→ **TASK DESCRIPTION**:
Going through the entries below, copy out each line that contains "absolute".

[Records from a data source]
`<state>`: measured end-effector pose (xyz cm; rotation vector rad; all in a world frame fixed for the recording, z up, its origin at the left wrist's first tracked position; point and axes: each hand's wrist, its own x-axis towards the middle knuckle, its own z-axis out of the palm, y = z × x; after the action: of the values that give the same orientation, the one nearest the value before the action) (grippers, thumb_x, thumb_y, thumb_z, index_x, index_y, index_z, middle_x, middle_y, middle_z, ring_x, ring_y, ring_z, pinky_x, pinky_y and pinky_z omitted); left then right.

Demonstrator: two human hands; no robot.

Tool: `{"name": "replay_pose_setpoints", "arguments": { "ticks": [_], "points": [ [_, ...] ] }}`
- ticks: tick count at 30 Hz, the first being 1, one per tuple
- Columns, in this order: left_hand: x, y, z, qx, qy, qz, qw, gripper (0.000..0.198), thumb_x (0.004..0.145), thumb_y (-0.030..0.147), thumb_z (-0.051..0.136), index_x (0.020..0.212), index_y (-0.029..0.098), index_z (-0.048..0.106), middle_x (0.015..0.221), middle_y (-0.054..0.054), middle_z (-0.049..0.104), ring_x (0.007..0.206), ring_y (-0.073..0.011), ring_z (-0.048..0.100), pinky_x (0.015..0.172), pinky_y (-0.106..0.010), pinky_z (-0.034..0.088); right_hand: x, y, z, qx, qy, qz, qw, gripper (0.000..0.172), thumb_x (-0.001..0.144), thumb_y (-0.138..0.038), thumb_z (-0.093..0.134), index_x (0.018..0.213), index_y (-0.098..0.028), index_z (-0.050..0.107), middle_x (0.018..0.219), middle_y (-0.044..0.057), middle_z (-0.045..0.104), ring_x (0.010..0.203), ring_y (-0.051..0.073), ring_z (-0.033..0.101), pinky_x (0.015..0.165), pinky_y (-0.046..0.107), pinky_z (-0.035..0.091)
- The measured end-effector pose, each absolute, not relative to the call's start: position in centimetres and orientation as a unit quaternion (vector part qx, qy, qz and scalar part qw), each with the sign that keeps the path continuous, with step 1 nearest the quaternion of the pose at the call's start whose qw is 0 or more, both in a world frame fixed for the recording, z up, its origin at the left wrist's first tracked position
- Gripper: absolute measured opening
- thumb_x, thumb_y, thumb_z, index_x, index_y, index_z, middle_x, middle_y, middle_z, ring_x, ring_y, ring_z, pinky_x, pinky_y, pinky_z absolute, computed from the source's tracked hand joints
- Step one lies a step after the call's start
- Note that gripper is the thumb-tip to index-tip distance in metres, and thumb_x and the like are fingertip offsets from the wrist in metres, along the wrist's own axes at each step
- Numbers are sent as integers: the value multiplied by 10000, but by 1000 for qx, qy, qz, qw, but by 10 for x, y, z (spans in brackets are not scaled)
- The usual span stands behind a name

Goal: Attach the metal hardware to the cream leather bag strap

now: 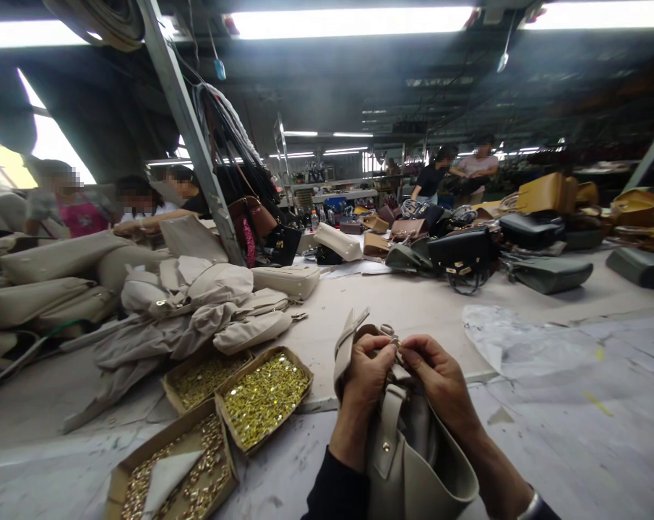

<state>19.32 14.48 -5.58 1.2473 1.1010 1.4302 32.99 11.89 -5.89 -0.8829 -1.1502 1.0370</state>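
Bag (413, 462) upright, strap (344, 347) rising between both hands' grip.

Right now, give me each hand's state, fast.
Left hand: closed on the beige handbag's strap.
Right hand: pinching the small metal fitting at the strap.

Bare table (565, 440) lies open to the right of the hands, with only a flat sheet of clear plastic (500, 339) on it. To the left, three cardboard boxes of brass fittings (264, 396) sit close by, blocking that side. Behind them a heap of beige bags (196, 303) and a slanted metal post (188, 126) close off the far left. Dark bags (462, 253) crowd the far edge.
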Motion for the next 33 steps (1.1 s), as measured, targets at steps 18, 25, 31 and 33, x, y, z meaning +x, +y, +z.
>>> {"name": "replay_pose_setpoints", "arguments": {
  "ticks": [18,25,31,33],
  "points": [
    [195,143,-49,523,448,582,432,52,802,144,728,820,127,774,849,-63,709,817,-177,645,754,-245,488,328,119,-55,-392,-500,453,626,356,808,-518,865,909,-212,716,863,14,686,812,186,597,730,263,485],
    [195,145,-55,542,426,596,412,47,797,165,721,807,136,757,832,-56,687,834,-188,644,802,-275,495,329,119,-58,-385,-493,461,628,363,804,-507,871,918,-202,713,861,19,677,804,188,584,728,269,472],
    [194,148,-60,571,393,612,380,50,802,174,711,806,151,755,833,-55,674,851,-196,647,823,-291,507,330,121,-61,-386,-493,462,628,355,819,-505,858,931,-203,710,868,18,673,811,192,576,733,274,465],
    [194,148,-61,581,385,614,370,62,810,189,703,807,155,754,839,-55,669,852,-193,644,823,-289,507,330,121,-61,-386,-492,463,628,350,822,-504,855,929,-204,709,867,16,672,808,190,573,728,271,463]
  ]
}}
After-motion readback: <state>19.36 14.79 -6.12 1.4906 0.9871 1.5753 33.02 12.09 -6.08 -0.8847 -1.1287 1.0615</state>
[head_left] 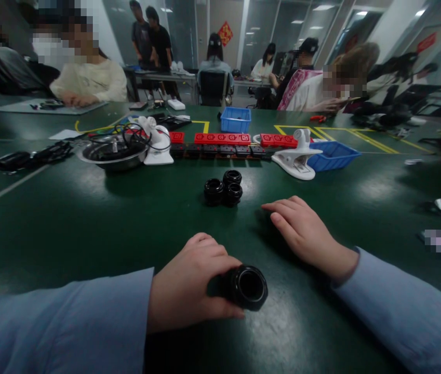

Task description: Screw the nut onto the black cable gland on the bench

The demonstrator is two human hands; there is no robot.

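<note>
My left hand [195, 283] grips a black plastic cable gland [249, 287] between thumb and fingers, its round opening tilted up toward me. To the right, my right hand [302, 228] hovers or rests low over the table, fingers stretched forward and holding nothing; whether it touches the surface I cannot tell. Beyond the two hands, three similar black parts stand close together: a left one [214, 192], a rear one [232, 177] and a front right one [233, 194]. Their openings face upward.
Across the green table [158, 218] run red power strips [222, 138] and a black strip [220, 151]. A metal bowl with cables [113, 156], a white clip stand [158, 145], another white clip [298, 158] and blue bins [331, 156] stand nearby. Other people sit beyond.
</note>
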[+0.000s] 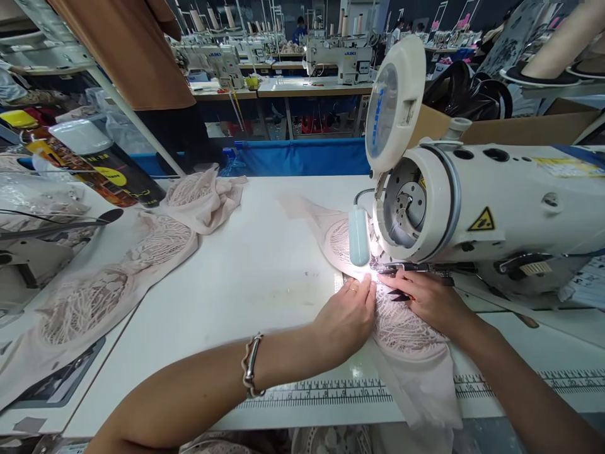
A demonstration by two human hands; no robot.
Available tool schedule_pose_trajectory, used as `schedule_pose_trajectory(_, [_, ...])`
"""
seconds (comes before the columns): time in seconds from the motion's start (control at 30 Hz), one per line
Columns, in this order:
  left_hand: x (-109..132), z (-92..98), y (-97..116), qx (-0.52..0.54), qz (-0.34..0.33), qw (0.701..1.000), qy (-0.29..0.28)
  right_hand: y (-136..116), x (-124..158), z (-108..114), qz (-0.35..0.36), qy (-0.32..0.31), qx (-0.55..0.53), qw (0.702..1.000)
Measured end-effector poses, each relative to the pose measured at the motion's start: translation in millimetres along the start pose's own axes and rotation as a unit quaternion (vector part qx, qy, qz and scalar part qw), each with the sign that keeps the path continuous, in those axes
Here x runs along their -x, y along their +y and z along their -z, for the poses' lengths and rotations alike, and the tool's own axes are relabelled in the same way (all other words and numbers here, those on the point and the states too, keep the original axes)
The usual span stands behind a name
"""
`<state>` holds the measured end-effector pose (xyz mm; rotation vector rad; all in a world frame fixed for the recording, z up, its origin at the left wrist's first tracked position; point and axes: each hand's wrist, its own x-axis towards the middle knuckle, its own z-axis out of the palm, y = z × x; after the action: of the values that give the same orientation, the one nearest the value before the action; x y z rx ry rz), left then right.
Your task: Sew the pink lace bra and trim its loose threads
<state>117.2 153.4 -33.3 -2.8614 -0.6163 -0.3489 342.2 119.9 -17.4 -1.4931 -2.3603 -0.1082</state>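
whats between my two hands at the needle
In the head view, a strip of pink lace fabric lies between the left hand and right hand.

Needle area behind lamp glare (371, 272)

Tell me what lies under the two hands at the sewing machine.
Pale pink lace fabric lies under the left hand and right hand, on the white table. The needle area is hidden.

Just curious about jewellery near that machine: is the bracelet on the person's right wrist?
No, the bracelet is on the left wrist, behind the left hand pressing the lace fabric; the right wrist is bare.
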Motion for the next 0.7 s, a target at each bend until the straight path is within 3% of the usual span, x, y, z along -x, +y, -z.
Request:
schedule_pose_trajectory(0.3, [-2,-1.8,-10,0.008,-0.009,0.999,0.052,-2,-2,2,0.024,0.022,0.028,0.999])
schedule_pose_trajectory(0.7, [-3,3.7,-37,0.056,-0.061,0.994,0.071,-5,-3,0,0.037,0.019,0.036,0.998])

→ **EXERCISE RESULT**:
- The measured end-effector pose, each absolute, not relative to the call's start: position in centimetres and orientation as a unit quaternion (vector part qx, qy, qz and scalar part qw), each with the sign that keeps the path continuous, with step 1 nearest the quaternion of the pose at the call's start whose qw is 0 or more, both in a world frame fixed for the recording, z up, its origin at the left wrist's first tracked position
- Gripper: absolute measured opening
- thumb_x, thumb_y, thumb_z, index_x, index_y, index_z, middle_x, middle_y, middle_z, ring_x, ring_y, ring_z, pinky_x, pinky_y, pinky_z absolute, computed from the source's tracked hand joints

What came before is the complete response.